Teerã e Seul discutem a situação no Oriente Médio diante de uma possível mobilização da Coreia do Sul no Estreito de Ormuz

Archivo - Arquivo - COREIA DO SUL, GYEONGJU - 30 DE OUTUBRO DE 2025: O ministro das Relações Exteriores da Coreia do Sul, Cho Hyun, dá uma entrevista coletiva na cúpula da APEC 2025
Valery Sharifulin / Zuma Press / Europa Press

O ministro das Relações Exteriores da Coreia do Sul informa a Araqchi que ainda não há uma decisão definitiva, em meio a advertências do Irã

MADRI, 11 set. (EUROPA PRESS) -

Os ministros das Relações Exteriores da Coreia do Sul e do Irã, Cho Hyun e Abbas Araqchi, respectivamente, mantiveram nesta sexta-feira uma conversa sobre a situação no Oriente Médio, em meio às discussões em Seul sobre um possível envio de forças militares ao Estreito de Ormuz, uma possibilidade que já provocou advertências de Teerã.

O Ministério das Relações Exteriores da Coreia do Sul indicou em um comunicado que a conversa ocorreu a pedido de Araqchi e acrescentou que ambos “discutiram a situação atual no Oriente Médio, as relações bilaterais e a proteção dos cidadãos sul-coreanos no exterior”.

“Cho expressou sua profunda preocupação com a recente situação no Oriente Médio e manifestou seu desejo de que a paz e a estabilidade sustentáveis sejam restabelecidas na região”, afirmou, antes de especificar que o ministro transmitiu ao seu homólogo que Seul “tem mantido uma posição consistente de que deve ser garantida a passagem livre e segura de todos os navios pelo Estreito de Ormuz”.

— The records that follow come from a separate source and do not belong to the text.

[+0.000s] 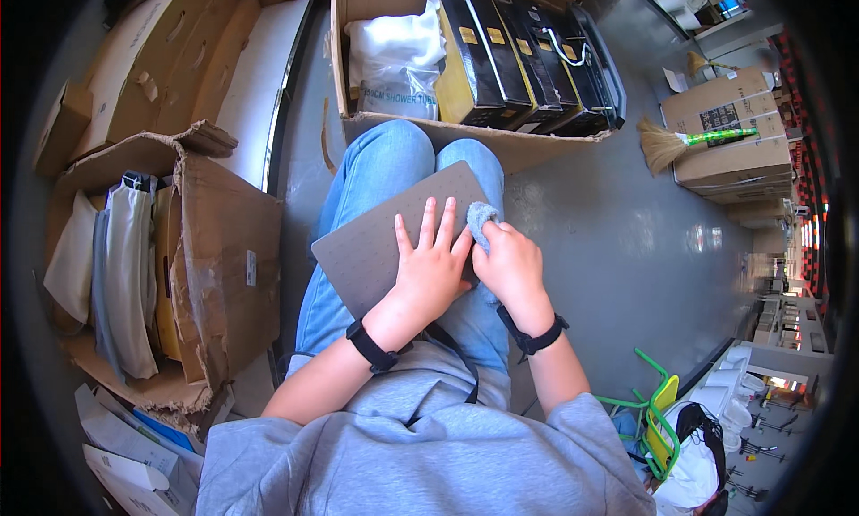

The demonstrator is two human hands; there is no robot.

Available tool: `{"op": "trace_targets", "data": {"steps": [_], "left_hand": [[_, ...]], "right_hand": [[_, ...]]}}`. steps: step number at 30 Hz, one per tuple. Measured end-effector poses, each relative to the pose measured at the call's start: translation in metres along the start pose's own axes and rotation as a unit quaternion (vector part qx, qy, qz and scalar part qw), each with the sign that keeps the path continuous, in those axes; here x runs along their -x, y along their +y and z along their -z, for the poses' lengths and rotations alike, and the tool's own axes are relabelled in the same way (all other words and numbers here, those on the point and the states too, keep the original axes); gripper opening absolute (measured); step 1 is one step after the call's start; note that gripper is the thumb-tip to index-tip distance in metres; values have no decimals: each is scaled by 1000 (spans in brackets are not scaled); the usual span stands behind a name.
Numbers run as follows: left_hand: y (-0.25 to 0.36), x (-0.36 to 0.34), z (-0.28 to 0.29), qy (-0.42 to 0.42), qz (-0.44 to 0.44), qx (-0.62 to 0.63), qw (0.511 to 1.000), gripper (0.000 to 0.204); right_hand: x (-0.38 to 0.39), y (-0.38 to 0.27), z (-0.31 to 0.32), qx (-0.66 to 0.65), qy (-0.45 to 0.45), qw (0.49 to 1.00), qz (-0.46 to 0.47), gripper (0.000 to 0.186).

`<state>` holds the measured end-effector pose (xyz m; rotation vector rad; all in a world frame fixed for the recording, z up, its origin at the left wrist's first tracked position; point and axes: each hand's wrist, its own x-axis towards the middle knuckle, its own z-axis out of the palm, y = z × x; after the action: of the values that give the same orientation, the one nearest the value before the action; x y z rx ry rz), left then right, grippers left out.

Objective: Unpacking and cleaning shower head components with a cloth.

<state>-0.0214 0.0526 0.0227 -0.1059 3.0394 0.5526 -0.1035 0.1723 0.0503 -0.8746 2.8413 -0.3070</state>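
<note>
A flat grey-brown rectangular plate (362, 243) with small dots over its surface lies tilted across my thighs. My left hand (429, 261) rests flat on it, fingers spread, near its middle. A blue-grey cloth (481, 219) is bunched in my right hand (510, 261), at the plate's right edge. The fingers of that hand are closed round the cloth, which hides part of the edge. Both wrists wear black straps.
Ahead stands an open cardboard box (358, 127) with black boxes (483, 59) and a plastic-wrapped bundle (394, 55). Another open carton (228, 256) is at my left. To the right are a broom (662, 144) on a carton (734, 171) and a green-yellow chair (662, 417).
</note>
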Motion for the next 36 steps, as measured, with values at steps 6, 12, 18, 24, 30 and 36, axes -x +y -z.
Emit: {"op": "trace_targets", "data": {"steps": [6,12,18,24,30,36], "left_hand": [[-2,-2,-4,23,-12,-2,1000,83],[-1,-2,4,-28,-4,-11,1000,89],[-1,-2,7,-39,6,-10,999,94],[-1,0,6,-44,5,-4,999,93],[-2,1,3,-8,-6,20,1000,92],[-3,1,1,0,-15,22,1000,91]], "right_hand": [[-21,-2,4,9,-3,1000,22,22],[-65,-6,23,-13,-105,993,46,23],[-78,-13,20,-27,-109,993,39,28],[-61,-6,13,-2,-76,996,43,24],[-27,17,21,-15,-92,995,25,23],[27,28,24,-15,-102,994,-23,22]]}}
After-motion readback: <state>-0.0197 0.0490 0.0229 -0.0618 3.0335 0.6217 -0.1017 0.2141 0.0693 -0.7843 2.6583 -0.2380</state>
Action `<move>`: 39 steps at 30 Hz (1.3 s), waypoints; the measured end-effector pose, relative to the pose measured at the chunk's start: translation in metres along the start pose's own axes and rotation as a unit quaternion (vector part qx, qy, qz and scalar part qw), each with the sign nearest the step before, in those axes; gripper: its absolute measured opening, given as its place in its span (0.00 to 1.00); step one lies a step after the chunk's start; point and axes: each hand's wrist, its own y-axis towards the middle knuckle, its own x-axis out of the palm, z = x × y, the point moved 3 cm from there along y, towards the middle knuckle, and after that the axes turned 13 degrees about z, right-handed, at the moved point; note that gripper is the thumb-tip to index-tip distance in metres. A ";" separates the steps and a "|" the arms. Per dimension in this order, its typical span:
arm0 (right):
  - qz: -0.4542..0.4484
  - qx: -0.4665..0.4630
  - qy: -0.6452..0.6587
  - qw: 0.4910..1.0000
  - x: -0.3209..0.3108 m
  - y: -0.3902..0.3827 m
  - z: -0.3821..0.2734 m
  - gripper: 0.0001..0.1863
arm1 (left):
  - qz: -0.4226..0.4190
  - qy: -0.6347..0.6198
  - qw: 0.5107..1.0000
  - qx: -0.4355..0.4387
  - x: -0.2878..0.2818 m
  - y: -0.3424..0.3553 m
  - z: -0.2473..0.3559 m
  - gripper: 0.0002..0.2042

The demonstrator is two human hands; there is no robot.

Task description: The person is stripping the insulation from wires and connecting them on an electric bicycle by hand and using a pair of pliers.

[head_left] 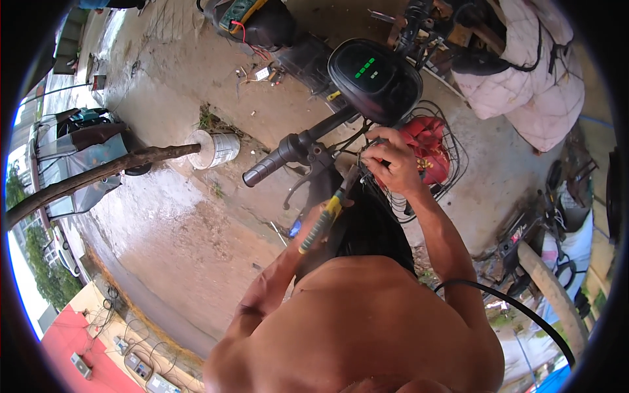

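Observation:
In my left hand (pixel 325 215) is a pair of pliers (pixel 318 229) with a ridged yellow-and-green grip, its metal jaws pointing up toward my other hand. My right hand (pixel 393 162) is closed, fingertips pinched at the dark wires (pixel 354 139) below the display; what exactly they hold is too small to make out. Just above both hands is the handlebar of an electric bike, with a black grip (pixel 265 169), a brake lever (pixel 296 190) and a dark display (pixel 375 82) showing lit green bars. A red bag (pixel 429 147) lies in a wire basket (pixel 452 167) beyond my right hand.
A white bucket (pixel 226 148) holds a wooden pole (pixel 98 173) at left. A multimeter (pixel 237 14) with red leads rests on a black seat at the top. Small parts (pixel 262 74) litter the ground. Pale covers (pixel 524 85) and piled scrap (pixel 524 236) fill the right side.

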 end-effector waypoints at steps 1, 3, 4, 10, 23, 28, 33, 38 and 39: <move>-0.005 0.000 -0.001 1.000 -0.001 0.003 -0.001 0.08 | 0.016 -0.017 0.998 -0.053 0.001 0.004 -0.003 0.29; -0.062 -0.022 -0.070 0.995 -0.001 0.012 -0.008 0.10 | 0.037 -0.030 0.994 -0.102 0.003 0.011 -0.003 0.26; -0.057 -0.046 -0.091 0.993 -0.001 0.015 -0.010 0.10 | 0.054 -0.071 0.989 -0.120 0.009 0.015 0.009 0.25; -0.068 -0.047 -0.125 0.989 0.005 0.018 -0.011 0.11 | 0.009 -0.100 0.991 -0.084 0.011 0.023 0.004 0.40; -0.132 0.014 -0.091 0.987 0.008 0.024 -0.006 0.09 | -0.108 -0.134 0.985 -0.025 0.015 -0.005 0.036 0.58; -0.173 -0.005 -0.084 0.981 0.006 0.031 -0.005 0.09 | -0.163 -0.224 0.957 -0.085 0.023 0.004 0.026 0.57; -0.175 0.003 -0.085 0.981 0.008 0.033 -0.012 0.08 | -0.127 -0.216 0.968 -0.027 0.041 0.026 0.045 0.42; -0.155 0.030 -0.083 0.984 0.007 0.029 -0.012 0.07 | -0.052 -0.240 0.966 -0.084 0.037 0.031 0.038 0.25; -0.155 0.030 -0.083 0.984 0.008 0.028 -0.012 0.07 | -0.037 -0.198 0.974 -0.107 0.032 0.029 0.037 0.21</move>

Nesse sentido, afirmou que as autoridades sul-coreanas “têm participado de forma consistente nos esforços da comunidade internacional para garantir essa passagem”, sem que o ministério tenha confirmado oficialmente se Cho transmitiu a Araqchi o andamento das negociações em curso sobre uma possível mobilização militar.

No entanto, fontes do Ministério das Relações Exteriores citadas pela agência de notícias sul-coreana Yonhap informaram que Cho comunicou ao seu homólogo iraniano que “nenhuma decisão foi tomada sobre um possível destacamento”, depois que a Presidência da Coreia do Sul confirmou a existência do debate, assegurando que não há nenhuma decisão tomada.

Por sua vez, Araqchi publicou um breve comunicado nas redes sociais no qual confirmou a ligação telefônica com Cho para “manter discussões e consultas sobre os últimos acontecimentos regionais”, sem mais especificações sobre o conteúdo dessa conversa.

O governo do Irã já havia alertado na segunda-feira a Coreia do Sul sobre “graves consequências” caso realizasse um envio de tropas ao Oriente Médio, afirmando que isso seria visto como “um apoio direto aos responsáveis pela agressão”, em referência aos Estados Unidos, após as pressões de Washington sobre Seul.

O presidente dos Estados Unidos, Donald Trump, ordenou em agosto ao Pentágono que reduzisse “substancialmente” as manobras com a Coreia do Norte, destacando a “ótima relação” com o líder norte-coreano, Kim Jong Un, e a prioridade militar que representa a guerra no Irã, ao mesmo tempo em que criticou Seul por não apoiar sua ofensiva, ao lado de Israel, contra o país asiático.